Ferrari Stars Adam Driver and Penélope Cruz and is Directed by Michael Mann
Review: Ferrari is much more than just a visual spectacle. It’s a meditation on the corrosive nature of unchecked ambition, all guided by the hands of Michael Mann and featuring career-best performances by Adam Driver and Penélope Cruz.
Considering he hasn’t made a movie since Blackhat in 2015, Michael Mann‘s long-awaited return to the big screen, Ferrari, is incredibly succinct and satisfying. It’s a scorching melodrama that burns with the intensity of its titular character’s relentless ambition. This isn’t anywhere near a sugarcoated biopic; it’s a raw, unflinching exploration of Enzo Ferrari’s inner demons, where the pursuit of automotive excellence takes a brutal toll on personal relationships and those around him.
Adam Driver delivers his best performance as Enzo, a man consumed by a fiery hunger for victory. His chiseled features become battlegrounds etched with grief, regret, and a chilling obsession with control. Driver navigates Enzo’s complex emotional landscape with masterful subtlety, making him a tragic figure at the helm of his own self-inflicted torment. In the wrong hands, not only does Ferrari not work, but Enzo becomes a cartoonish, overly characterized portrait of the actor playing him. Adam Driver’s performance is so mannered and natural, despite going through quite the transformation to look like the Ferrari president.

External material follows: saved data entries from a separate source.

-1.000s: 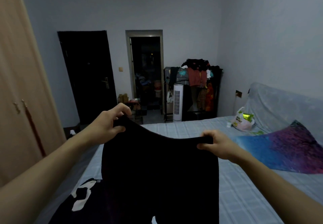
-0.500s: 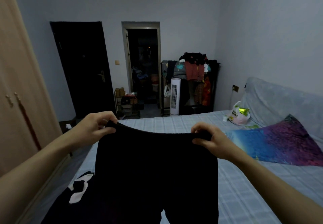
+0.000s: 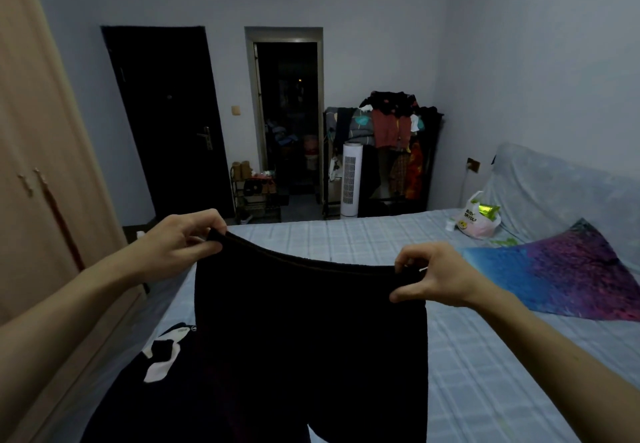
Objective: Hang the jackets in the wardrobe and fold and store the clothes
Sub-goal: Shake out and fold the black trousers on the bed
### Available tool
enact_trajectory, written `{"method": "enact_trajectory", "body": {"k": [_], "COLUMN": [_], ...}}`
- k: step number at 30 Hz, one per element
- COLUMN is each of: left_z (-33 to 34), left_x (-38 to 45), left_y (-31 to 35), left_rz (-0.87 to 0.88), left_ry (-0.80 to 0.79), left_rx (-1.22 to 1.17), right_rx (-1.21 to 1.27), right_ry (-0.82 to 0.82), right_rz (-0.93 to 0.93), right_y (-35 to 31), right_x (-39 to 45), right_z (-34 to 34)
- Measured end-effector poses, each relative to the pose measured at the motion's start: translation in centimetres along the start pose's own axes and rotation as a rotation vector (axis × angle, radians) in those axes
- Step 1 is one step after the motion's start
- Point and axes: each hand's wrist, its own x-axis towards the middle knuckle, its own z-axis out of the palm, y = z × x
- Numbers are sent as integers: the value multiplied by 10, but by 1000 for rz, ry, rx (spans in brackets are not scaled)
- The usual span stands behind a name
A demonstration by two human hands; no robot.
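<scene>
I hold a black pair of trousers (image 3: pixel 311 338) up by the waistband over the bed (image 3: pixel 467 373). My left hand (image 3: pixel 180 245) pinches the left end of the waistband. At the right end my right hand (image 3: pixel 433 276) pinches it between thumb and fingers. The band sags a little between the two hands, and the legs hang down out of the frame. A black garment with white patches (image 3: pixel 156 373) lies on the bed at the lower left. The beige wardrobe (image 3: pixel 45 172) stands at the left with its doors closed.
A purple and blue pillow (image 3: pixel 561 269) and a plastic bag (image 3: pixel 478 221) lie at the bed's right. A clothes rack (image 3: pixel 391 138) full of garments, a white tower fan (image 3: pixel 351 183), a dark door (image 3: pixel 166 120) and an open doorway (image 3: pixel 291 120) line the far wall.
Both hands have spread a little and levelled the waistband. My view has tilted down slightly, so the room sits higher in the frame.
</scene>
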Motion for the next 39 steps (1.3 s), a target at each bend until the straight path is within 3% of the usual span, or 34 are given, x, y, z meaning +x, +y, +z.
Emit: {"method": "enact_trajectory", "body": {"k": [5,12,15,18,22,30,34,37,39], "left_z": [1,9,9,4,11,41,54,72,90], "left_x": [-6,-6,-6,-9,-17,-50,-62,-80,-93], "left_y": [-2,2,1,-1,-10,-42,-50,-60,-62], "left_rz": [-7,4,-29,-105,-52,-160,-119,-125,-115], "left_ry": [65,101,126,83,-88,-18,-102,-213,-197], "left_rx": [33,111,149,186,330,268,249,217,218], "right_rx": [142,8,-50,-65,-213,-141,-178,-181,-179], "right_ry": [-105,265,314,269,186,140,148,23,-104], "right_rz": [35,-16,-60,-38,-69,42,104,153,235], "right_y": [-8,-13,-17,-18,-12,-12,-10,-4,-5], "right_x": [-6,6,13,16,13,-21,-40,-62,-81], "right_z": [1,16,16,15,33,62,77,87,93]}}
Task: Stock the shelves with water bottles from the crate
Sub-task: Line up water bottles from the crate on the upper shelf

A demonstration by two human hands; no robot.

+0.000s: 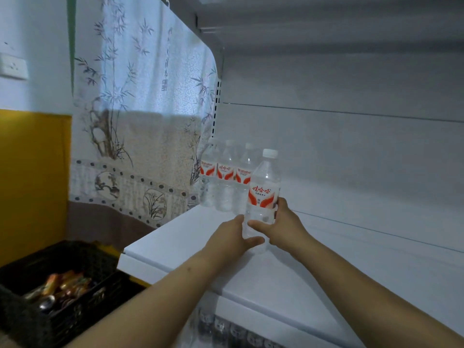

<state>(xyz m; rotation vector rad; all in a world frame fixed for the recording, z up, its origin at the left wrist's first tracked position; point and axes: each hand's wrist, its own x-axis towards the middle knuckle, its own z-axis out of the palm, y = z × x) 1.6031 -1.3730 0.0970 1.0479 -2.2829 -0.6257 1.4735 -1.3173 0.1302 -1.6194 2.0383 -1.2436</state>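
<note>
A clear water bottle (265, 189) with a white cap and a red-and-white label stands upright on the white shelf (200, 237). Both hands hold its lower half: my left hand (231, 237) from the left, my right hand (283, 222) from the right. Three more bottles of the same kind (226, 177) stand in a row at the shelf's back left corner, just behind and left of the held one. The black crate (37, 297) sits at the lower left, below the shelf, with colourful cans or packets in it.
A bamboo-print curtain (145, 109) hangs left of the shelf unit. A yellow panel (30, 177) is behind the crate. A wall socket (12, 67) sits at the upper left. Caps of more bottles (226, 330) show on the shelf below. Another shelf (326, 21) runs overhead.
</note>
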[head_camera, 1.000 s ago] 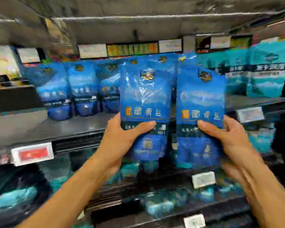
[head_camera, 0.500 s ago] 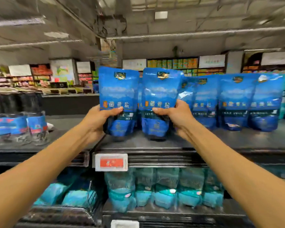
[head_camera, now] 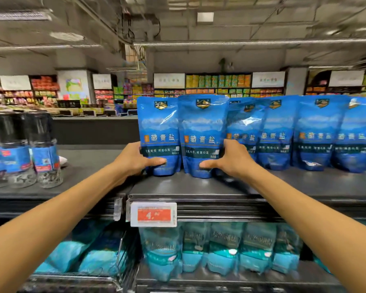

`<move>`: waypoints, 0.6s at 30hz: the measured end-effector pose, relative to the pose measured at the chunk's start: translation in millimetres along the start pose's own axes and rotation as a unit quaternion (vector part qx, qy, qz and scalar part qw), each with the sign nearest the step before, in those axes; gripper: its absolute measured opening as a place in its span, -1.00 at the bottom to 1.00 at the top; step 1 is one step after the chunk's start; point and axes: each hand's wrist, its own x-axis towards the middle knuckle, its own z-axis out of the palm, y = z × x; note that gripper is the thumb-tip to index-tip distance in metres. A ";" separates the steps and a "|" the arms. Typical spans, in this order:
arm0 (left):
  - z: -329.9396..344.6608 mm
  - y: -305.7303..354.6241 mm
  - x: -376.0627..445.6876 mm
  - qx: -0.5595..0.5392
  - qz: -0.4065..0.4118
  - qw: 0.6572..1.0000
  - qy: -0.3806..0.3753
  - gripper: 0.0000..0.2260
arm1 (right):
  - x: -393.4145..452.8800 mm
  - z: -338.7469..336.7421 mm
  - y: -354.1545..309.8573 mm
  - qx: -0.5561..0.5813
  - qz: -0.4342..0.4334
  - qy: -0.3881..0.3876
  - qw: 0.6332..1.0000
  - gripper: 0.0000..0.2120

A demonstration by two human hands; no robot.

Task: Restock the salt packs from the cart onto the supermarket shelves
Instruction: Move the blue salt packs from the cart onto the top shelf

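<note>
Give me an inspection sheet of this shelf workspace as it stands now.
Surface: dark top shelf, bare in front of the packs.
Job's things: two blue salt packs, left pack and right pack, upright on the shelf beside a row of shelved packs.
Clutter: salt grinders at left; price tag on the shelf edge; teal packs below.
Grippers: left hand grips the left pack; right hand grips the right pack.
Cables: nothing seen.
Surroundings: supermarket aisles behind.

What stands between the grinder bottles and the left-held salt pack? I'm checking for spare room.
Head view: only bare dark shelf lies between the grinder bottles and the salt pack in the left hand.
</note>
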 end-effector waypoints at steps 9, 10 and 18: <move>5.6 3.3 1.6 0.013 -0.008 1.000 0.000 -0.66 | 7.0 7.0 -7.5 0.001 0.020 0.023 1.000 -0.45; 5.7 4.1 0.6 0.020 -0.009 1.000 -0.001 -0.68 | 6.1 7.2 -7.0 0.004 0.020 0.019 1.000 -0.45; 7.2 2.7 -7.1 0.098 -0.054 0.993 0.046 -0.45 | 0.3 4.3 -5.3 0.007 0.020 -0.005 1.000 -0.51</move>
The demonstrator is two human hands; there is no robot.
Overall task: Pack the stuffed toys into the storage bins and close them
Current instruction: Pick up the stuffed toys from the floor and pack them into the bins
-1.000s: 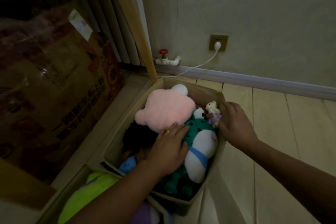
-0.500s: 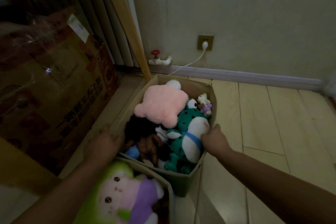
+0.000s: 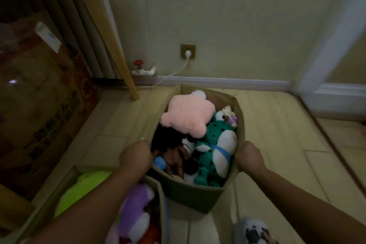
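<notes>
Left hand [image 3: 136, 156]: gripping the left rim of the fabric bin [image 3: 190, 194], fingers curled over the edge.
Right hand [image 3: 248, 156]: gripping the right rim, fingers curled.
Fabric bin: standing open in the frame centre, holding a pink plush [image 3: 187, 116] and a green frog plush [image 3: 216, 150].
Second bin [image 3: 161, 200]: lower left, holding a purple toy [image 3: 136, 202].
Cardboard box [image 3: 39, 93]: at the left, its dark printed characters are too blurred to read.

Pretty dim, murky shot with a greenish cast. Left of the bin [image 3: 190, 198] it's nearly black, with one small glint on the box [image 3: 12, 81]. Edges bend and smear, especially the door frame [image 3: 328, 45].
</notes>
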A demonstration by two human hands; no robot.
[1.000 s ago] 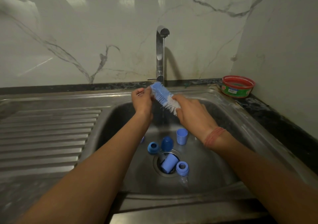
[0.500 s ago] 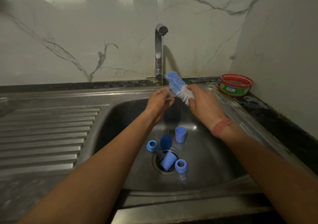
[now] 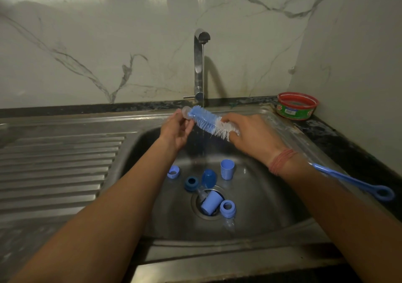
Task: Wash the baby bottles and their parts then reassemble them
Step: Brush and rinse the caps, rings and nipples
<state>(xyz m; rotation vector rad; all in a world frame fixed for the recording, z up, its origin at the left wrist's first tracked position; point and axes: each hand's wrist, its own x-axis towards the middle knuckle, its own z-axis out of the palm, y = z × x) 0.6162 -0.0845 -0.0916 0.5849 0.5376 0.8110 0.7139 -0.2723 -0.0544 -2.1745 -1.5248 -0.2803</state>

Penélope Cruz, as Enzo’s long-suffering wife Laura, emerges as a formidable counterpoint. Her quiet steely determination is a force to be reckoned with, reminding us that Enzo’s victories come at a steep price for those closest to him. Shailene Woodley, though her accent unilaterally falters, adds another layer of emotional complexity as Lina, Enzo’s hidden family in his shadow that causes much of the familial turmoil in the movie.
Michael Mann is a maestro of visual storytelling, and Ferrari continues that sentiment despite the director reaching 80 years in age. The film pulsates with a kinetic energy, whether it’s the sweat-soaked roar of the racetrack or the dimly lit tension of family dinners. Every frame is meticulously crafted, drawing us into Enzo’s world of high-octane stakes and simmering resentments.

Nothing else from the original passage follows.